Portraits of Paradise, From Memory: Nabil Nahas
2014-11-12 13:39:33 未知
Nabil Nahas is perhaps best known for dense, monochromatic acrylic paintings that employ the rigid geometries of Islamic patterning. Yet his current London exhibition sees a departure from such abstract imagery. The new canvases in "Phoenix Dactylifera," at Ben Brown Fine Arts (through Nov. 14), come from left field, the Lebanese-born artist told A.i.A. via phone recently from his New York studio.
He described his new practice as "working from memory, impressions, time of day, temperature." The new works are "portraits," as he refers to them, of cedars, olive trees, cacti, thistles and palms; the show's title refers to the date palm, a tree native to the Middle East and one of the three trees at the gates of Paradise, as described in the Qu'ran. The portraits of the flora of his native land represent the first time the artist has relinquished imagery driven by his religious zeal in favor of abstraction, picking up a thread, if only in terms of palette and technique, left off in his 1988 "Gold" series, in which, rather than the worked surface he became known for, dark objects dominate warm metallic backdrops.

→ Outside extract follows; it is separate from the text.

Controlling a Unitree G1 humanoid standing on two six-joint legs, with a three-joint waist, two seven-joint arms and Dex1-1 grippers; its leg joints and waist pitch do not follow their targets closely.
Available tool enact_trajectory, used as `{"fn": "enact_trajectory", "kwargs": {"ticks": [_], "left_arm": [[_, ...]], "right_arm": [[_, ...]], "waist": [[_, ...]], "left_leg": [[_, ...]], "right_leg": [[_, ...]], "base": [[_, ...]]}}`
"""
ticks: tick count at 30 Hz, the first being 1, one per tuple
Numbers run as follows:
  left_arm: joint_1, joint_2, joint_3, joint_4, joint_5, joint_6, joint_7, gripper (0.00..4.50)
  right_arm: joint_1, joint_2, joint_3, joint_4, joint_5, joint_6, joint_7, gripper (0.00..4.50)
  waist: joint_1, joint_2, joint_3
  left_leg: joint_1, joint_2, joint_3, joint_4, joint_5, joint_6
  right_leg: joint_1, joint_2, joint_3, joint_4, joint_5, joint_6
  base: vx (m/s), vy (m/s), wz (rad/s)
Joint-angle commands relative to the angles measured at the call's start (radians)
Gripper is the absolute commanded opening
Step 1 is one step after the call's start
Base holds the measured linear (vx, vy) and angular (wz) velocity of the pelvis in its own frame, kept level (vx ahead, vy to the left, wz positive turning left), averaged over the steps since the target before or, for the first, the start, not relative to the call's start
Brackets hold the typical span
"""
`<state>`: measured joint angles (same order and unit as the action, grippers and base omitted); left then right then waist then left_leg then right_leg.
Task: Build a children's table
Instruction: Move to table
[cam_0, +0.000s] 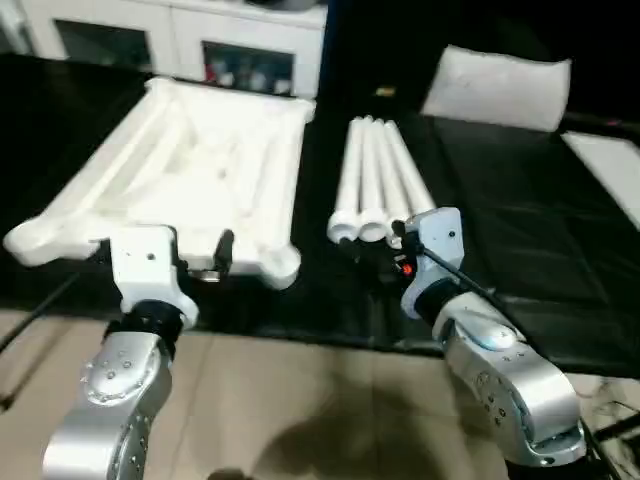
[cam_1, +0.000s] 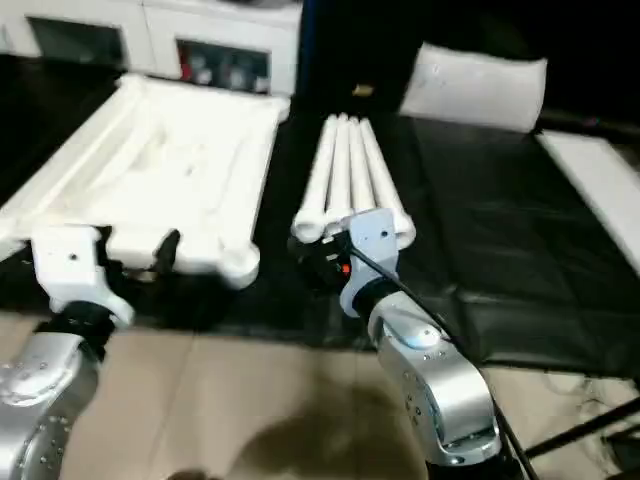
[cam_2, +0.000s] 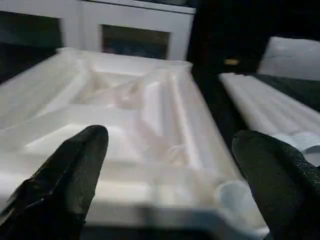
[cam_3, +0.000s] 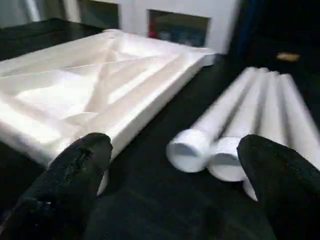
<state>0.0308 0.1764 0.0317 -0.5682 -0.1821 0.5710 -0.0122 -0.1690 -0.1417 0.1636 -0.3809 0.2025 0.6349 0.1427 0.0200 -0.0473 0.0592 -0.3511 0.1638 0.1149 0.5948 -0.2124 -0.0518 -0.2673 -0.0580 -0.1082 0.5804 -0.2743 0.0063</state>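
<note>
The white table top lies upside down on the black surface at the left, ribbed underside up, with round sockets at its corners. Several white tapered legs lie side by side to its right, thick ends toward me. My left gripper is open, just short of the top's near edge, its fingers spread wide in front of the top's near right corner socket. My right gripper is open too, hovering before the legs' near ends, between them and the top. Neither gripper holds anything.
A white cabinet with dark openings stands behind the table top. A white cushion-like bag rests at the back right. A white slab lies at the right edge. Tan floor runs below the black surface's front edge.
</note>
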Motion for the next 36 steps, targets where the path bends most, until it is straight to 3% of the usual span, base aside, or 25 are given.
{"fn": "enact_trajectory", "kwargs": {"ticks": [1, 4, 5, 6, 7, 8, 9, 10, 11, 12, 13, 14, 15, 16, 17, 18, 19, 20, 21, 22, 23, 24, 28, 31, 36], "left_arm": [[-0.008, 0.005, -0.031, -0.003, -0.005, 0.008, -0.022, 4.46], [-0.01, 0.009, -0.033, 0.0, -0.006, 0.002, -0.032, 4.46], [-0.019, 0.009, -0.026, 0.005, -0.007, 0.001, -0.033, 4.46], [-0.023, 0.006, -0.022, 0.007, -0.008, 0.001, -0.032, 4.46], [-0.03, 0.008, -0.019, 0.01, -0.005, 0.001, -0.032, 4.46], [-0.036, 0.012, -0.017, 0.012, -0.004, 0.0, -0.035, 4.46], [-0.037, 0.012, -0.015, 0.012, -0.004, 0.001, -0.038, 4.46], [-0.038, 0.014, -0.014, 0.011, -0.005, 0.003, -0.042, 4.46], [-0.041, 0.026, -0.019, 0.014, -0.003, 0.005, -0.055, 4.46], [-0.041, 0.026, -0.019, 0.014, -0.003, 0.005, -0.055, 4.46], [-0.046, 0.033, -0.024, 0.016, -0.001, 0.004, -0.063, 4.46], [-0.06, 0.038, -0.025, 0.023, 0.002, 0.007, -0.066, 4.46], [-0.075, 0.049, -0.025, 0.029, 0.012, 0.009, -0.068, 4.46], [-0.075, 0.049, -0.025, 0.029, 0.012, 0.009, -0.068, 4.46], [-0.085, 0.038, -0.006, 0.031, -0.006, 0.017, -0.067, 4.46], [-0.087, 0.032, 0.003, 0.031, -0.016, 0.02, -0.065, 4.46], [-0.089, 0.038, 0.007, 0.035, -0.016, 0.018, -0.071, 4.46], [-0.089, 0.044, 0.009, 0.036, -0.013, 0.016, -0.075, 4.46], [-0.082, 0.075, 0.002, 0.034, -0.028, 0.002, -0.13, 4.46], [-0.082, 0.075, 0.002, 0.034, -0.028, 0.002, -0.13, 4.46], [-0.08, 0.12, 0.008, 0.04, -0.053, 0.028, -0.187, 4.46], [-0.078, 0.141, 0.009, 0.044, -0.061, 0.034, -0.212, 4.46], [-0.063, 0.288, 0.035, 0.084, -0.116, 0.06, -0.393, 4.46], [-0.055, 0.356, 0.027, 0.107, -0.125, 0.05, -0.486, 4.46], [-0.049, 0.475, -0.019, 0.201, -0.074, -0.064, -0.625, 3.92]], "right_arm": [[-0.004, -0.01, -0.02, -0.004, -0.012, -0.01, -0.008, 4.5], [0.004, -0.013, -0.022, -0.01, -0.019, -0.01, -0.011, 4.5], [0.009, -0.006, -0.031, -0.016, -0.015, -0.004, -0.016, 4.5], [0.01, -0.004, -0.034, -0.017, -0.012, -0.003, -0.017, 4.5], [0.011, -0.005, -0.034, -0.02, -0.01, -0.002, -0.014, 4.5], [0.012, -0.007, -0.028, -0.025, -0.011, -0.004, -0.011, 4.5], [0.011, -0.009, -0.022, -0.027, -0.016, -0.007, -0.008, 4.5], [0.01, -0.007, -0.017, -0.029, -0.017, -0.008, -0.006, 4.5], [0.01, -0.005, -0.009, -0.03, -0.019, -0.01, -0.004, 4.5], [0.01, -0.005, -0.009, -0.03, -0.019, -0.01, -0.004, 4.5], [0.011, -0.005, -0.005, -0.031, -0.018, -0.011, -0.001, 4.5], [0.014, -0.006, 0.0, -0.029, -0.017, -0.01, 0.005, 4.5], [0.013, -0.007, 0.003, -0.024, -0.016, -0.013, 0.012, 4.5], [0.013, -0.007, 0.003, -0.024, -0.016, -0.013, 0.012, 4.5], [0.008, -0.01, 0.01, -0.017, -0.02, -0.018, 0.027, 4.5], [0.006, -0.012, 0.012, -0.016, -0.02, -0.02, 0.032, 4.5], [-0.002, -0.014, 0.014, -0.009, -0.015, -0.023, 0.04, 4.5], [-0.007, -0.014, 0.015, -0.005, -0.01, -0.026, 0.045, 4.5], [-0.021, -0.02, 0.015, 0.001, -0.01, -0.034, 0.06, 4.5], [-0.021, -0.02, 0.015, 0.001, -0.01, -0.034, 0.06, 4.5], [-0.035, -0.021, 0.009, 0.002, 0.015, -0.025, 0.088, 4.5], [-0.039, -0.024, 0.009, 0.002, 0.022, -0.022, 0.098, 4.5], [-0.048, -0.063, 0.016, 0.009, 0.041, -0.012, 0.167, 4.5], [-0.048, -0.093, 0.022, 0.013, 0.051, -0.01, 0.208, 4.5], [-0.041, -0.154, 0.047, 0.008, 0.076, -0.009, 0.306, 4.5]], "waist": [[0.01, 0.027, -0.057], [0.011, 0.023, -0.079], [-0.004, 0.051, -0.09], [-0.021, 0.034, -0.078], [-0.026, 0.036, -0.072], [-0.022, 0.007, -0.059], [-0.014, 0.015, -0.052], [0.02, -0.007, -0.051], [0.047, 0.003, -0.068], [0.046, -0.021, -0.085], [0.053, -0.015, -0.081], [0.044, 0.017, -0.078], [0.029, 0.068, -0.068], [0.002, 0.083, -0.097], [-0.017, 0.073, -0.11], [0.0, 0.075, -0.105], [0.013, 0.066, -0.101], [0.022, 0.039, -0.101], [0.027, 0.02, -0.096], [0.029, 0.001, -0.081], [0.034, 0.0, -0.085], [0.037, -0.002, -0.087], [0.02, 0.027, -0.048], [0.014, 0.034, -0.043], [0.017, 0.037, -0.045]], "left_leg": [[-0.017, 0.035, 0.01, -0.085, -0.251, 0.02], [-0.019, 0.022, 0.013, -0.063, -0.003, 0.095], [0.084, 0.062, 0.013, -0.072, 0.04, 0.074], [0.131, 0.109, -0.021, -0.084, 0.051, 0.07], [0.211, 0.184, -0.044, -0.09, 0.039, 0.079], [0.141, 0.164, -0.079, -0.105, 0.027, 0.2], [0.106, 0.103, -0.02, -0.081, -0.012, 0.221], [0.012, -0.029, 0.067, 0.011, -0.107, 0.207], [-0.087, 0.004, 0.011, 0.099, -0.074, 0.156], [-0.121, -0.006, 0.006, 0.113, -0.045, 0.138], [-0.136, -0.012, -0.004, 0.083, 0.026, 0.11], [-0.091, 0.011, -0.007, 0.005, 0.113, 0.108], [-0.034, 0.04, -0.041, -0.052, 0.188, 0.162], [0.077, 0.091, -0.109, -0.02, 0.342, 0.282], [0.153, 0.175, -0.184, -0.008, 0.578, 0.449], [0.137, 0.163, -0.173, 0.022, 0.784, 0.452], [0.088, 0.125, -0.108, 0.034, 1.1, 0.37], [0.036, 0.051, -0.05, 0.034, 1.092, 0.253], [0.01, 0.009, -0.013, 0.035, 0.9, 0.193], [-0.015, -0.026, -0.001, 0.025, 0.532, 0.115], [-0.026, -0.005, -0.004, -0.008, 0.225, 0.055], [-0.017, 0.002, -0.003, -0.019, 0.115, 0.033], [-0.006, 0.027, -0.004, -0.07, -0.327, -0.072], [0.003, 0.03, -0.014, -0.075, -0.467, -0.096], [-0.005, 0.032, -0.013, -0.079, -0.436, -0.074]], "right_leg": [[0.054, -0.091, 0.069, -0.093, -0.142, -0.121], [0.073, -0.051, 0.057, -0.068, 0.053, -0.08], [0.008, -0.014, 0.066, -0.023, 0.106, -0.066], [-0.049, -0.005, 0.058, 0.014, 0.066, -0.056], [-0.139, -0.041, 0.063, 0.055, -0.056, -0.044], [-0.114, -0.069, 0.071, 0.077, -0.023, -0.015], [-0.083, -0.079, 0.082, 0.013, 0.006, -0.031], [0.022, -0.124, 0.174, -0.051, 0.09, -0.098], [0.119, -0.219, 0.231, -0.076, 0.085, -0.169], [0.143, -0.185, 0.219, -0.057, 0.192, -0.174], [0.131, -0.126, 0.173, -0.03, 0.403, -0.165], [0.09, -0.063, 0.096, -0.022, 0.368, -0.153], [0.053, 0.006, 0.031, 0.003, 0.216, -0.088], [-0.046, 0.034, 0.016, 0.1, 0.168, -0.048], [-0.146, -0.022, 0.053, 0.14, -0.035, 0.007], [-0.157, -0.034, 0.069, 0.14, 0.004, 0.037], [-0.16, -0.04, 0.082, 0.123, 0.187, 0.089], [-0.131, -0.037, 0.099, 0.047, 0.35, 0.089], [-0.122, -0.043, 0.112, 0.0, 0.417, 0.071], [-0.104, -0.074, 0.138, 0.006, 0.498, 0.021], [-0.067, -0.089, 0.138, 0.003, 0.409, -0.013], [-0.065, -0.084, 0.134, -0.003, 0.335, -0.032], [-0.093, -0.059, 0.125, -0.035, -0.215, -0.093], [-0.106, -0.066, 0.125, -0.057, -0.463, -0.052], [-0.108, -0.065, 0.129, -0.051, -0.388, -0.071]], "base": [[0.117, -0.001, -0.08], [0.12, 0.016, -0.04], [0.196, 0.019, -0.06], [0.212, -0.013, -0.27], [0.212, -0.013, -0.27], [0.132, -0.06, -0.47], [0.128, -0.062, -0.13], [0.128, -0.062, -0.13], [0.152, -0.037, 0.05], [0.143, -0.014, -0.15], [0.143, -0.014, -0.15], [0.136, 0.008, -0.08], [0.163, 0.02, -0.03], [0.163, 0.02, -0.03], [0.171, 0.007, -0.02], [0.0, 0.0, 0.0], [0.0, 0.0, 0.0], [-0.185, 0.076, 0.14], [-0.169, 0.034, 0.13], [-0.169, 0.034, 0.13], [-0.075, -0.031, 0.05], [-0.077, -0.063, -0.03], [-0.089, -0.058, -0.02], [-0.087, -0.025, -0.02], [-0.038, -0.004, 0.0]]}}
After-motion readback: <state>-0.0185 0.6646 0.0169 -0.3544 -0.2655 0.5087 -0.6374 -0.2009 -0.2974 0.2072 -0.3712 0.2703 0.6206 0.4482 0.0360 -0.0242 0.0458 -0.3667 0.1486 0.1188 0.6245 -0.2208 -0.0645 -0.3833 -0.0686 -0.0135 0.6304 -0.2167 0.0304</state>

In 1993, Nahas traveled back to his native Lebanon from New York City, where he had lived for 18 years. In that span, he had numerous solo shows at galleries such as New York's Robert Miller and Sperone Westwater (where he still shows), and appeared in group shows at institutions including the Studio Museum in Harlem and the Queens Museum. He recalls that on his return, he was "quite taken" with the landscapes of his childhood. He returned many times over the next decade, taking long drives through the countryside. In 2006, back in his New York studio, the artist began depicting palm trees from memory, not in his usual graphic way, but using more gestural marks. "These [paintings] were not made as a set, and were never intended to be shown," he told A.i.A. It was, he says, a more private expression: "I kept very secretive about them."
Nahas let both bodies of work, figurative and abstract, hang side by side in his studio. When fed up with the rigor of one process, he would "indulge in the pleasure" of the other, he said.
The ability to partake in varying artistic modes perhaps has a parallel in the artist's multicultural upbringing. "Being Lebanese, we are multicultural at birth," he told A.i.A. in an e-mail. His paintings are often a subtle mix of the two environments familiar to him. An otherwise very classical composition depicting an olive tree in a Lebanese landscape, for example, is updated by a backdrop of "the intense orange of a New York September sunset" as seen by the artist out his studio window, he told A.i.A.
When questioned on his motivation for painting, Nahas gave a dual response. "For me, at its best, it is an expression of the times we live in," he said, "but for you [the critic], I suppose it is a more difficult task, as it takes time to assess correctly what will remain. A Lebanese will react differently to a painting of a cedar than would an American, who would react differently to a Jasper Johns flag painting than would a Talib, but these are cultural differences, which have little to do with the aesthetic value of an image."